The full text of the Senators' letter is below:
July 20, 2011
The Honorable Dave Heineman
Chair, National Governors Association
444 North Capitol Street
Washington, DC 20001-1512
Dear Governor Heineman:
As you know, there has been a disturbing rise in suicide rates among veterans and members of the military. We are sure you find this trend as troubling as we do. As we continue our work to provide all the needed resources and services to assist servicemembers and veterans with mental health concerns, we ask for your assistance in this effort.

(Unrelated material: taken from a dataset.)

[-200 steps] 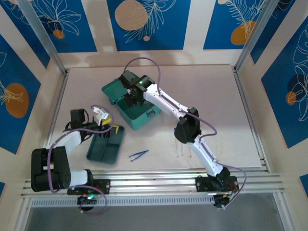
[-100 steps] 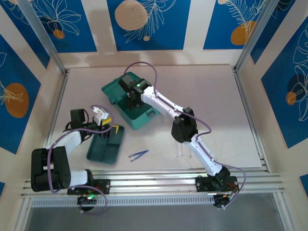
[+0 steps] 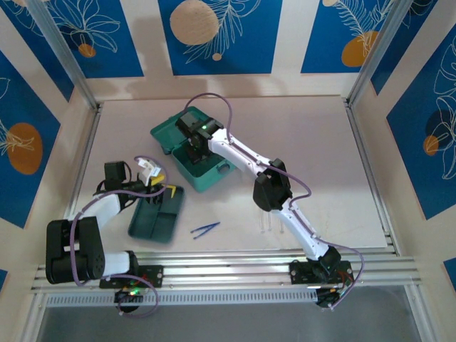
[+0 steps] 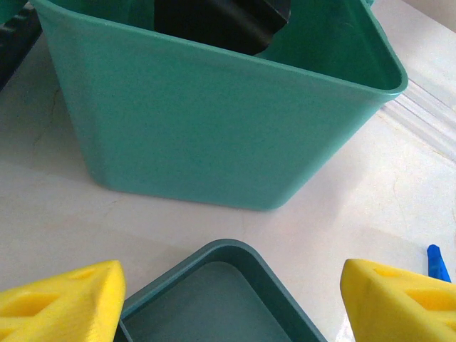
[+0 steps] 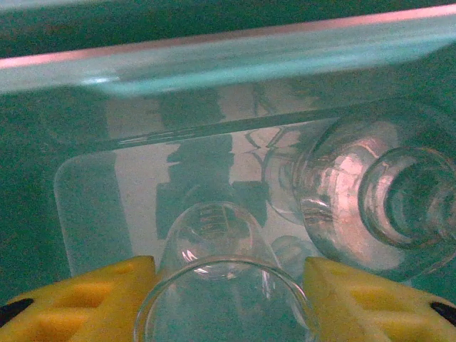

One of the most significant obstacles to understanding veteran suicide is the lack of information available regarding these individuals. In many cases the Department of Veterans Affairs does not even know that a veteran has died if that individual was not enrolled in VA health care. This makes it very difficult for researchers and mental health professionals to study the information and design effective, targeted campaigns to prevent suicide.
This is a result of the fact that only 16 states provide information to the Centers for Disease Control and Prevention's National Violent Death Reporting System. VA has also been working with the states to create a direct link between the states and VA to communicate information about veteran suicide, but so far only nine states have reached such an agreement with the Department.
We understand that many states have efforts underway to address this problem. It is important to ensure that these efforts are completed quickly. Further, with respect to the states which have not yet begun such efforts, we must encourage those governors to see that their states begin working with VA to reach an agreement and provide this information directly to the Department. As you know, these arrangements will be very beneficial as they will allow VA to utilize the timeliest data to improve the efficacy of suicide prevention efforts.
Thank you for your assistance, we look forward to working with you on behalf of the nation's veterans.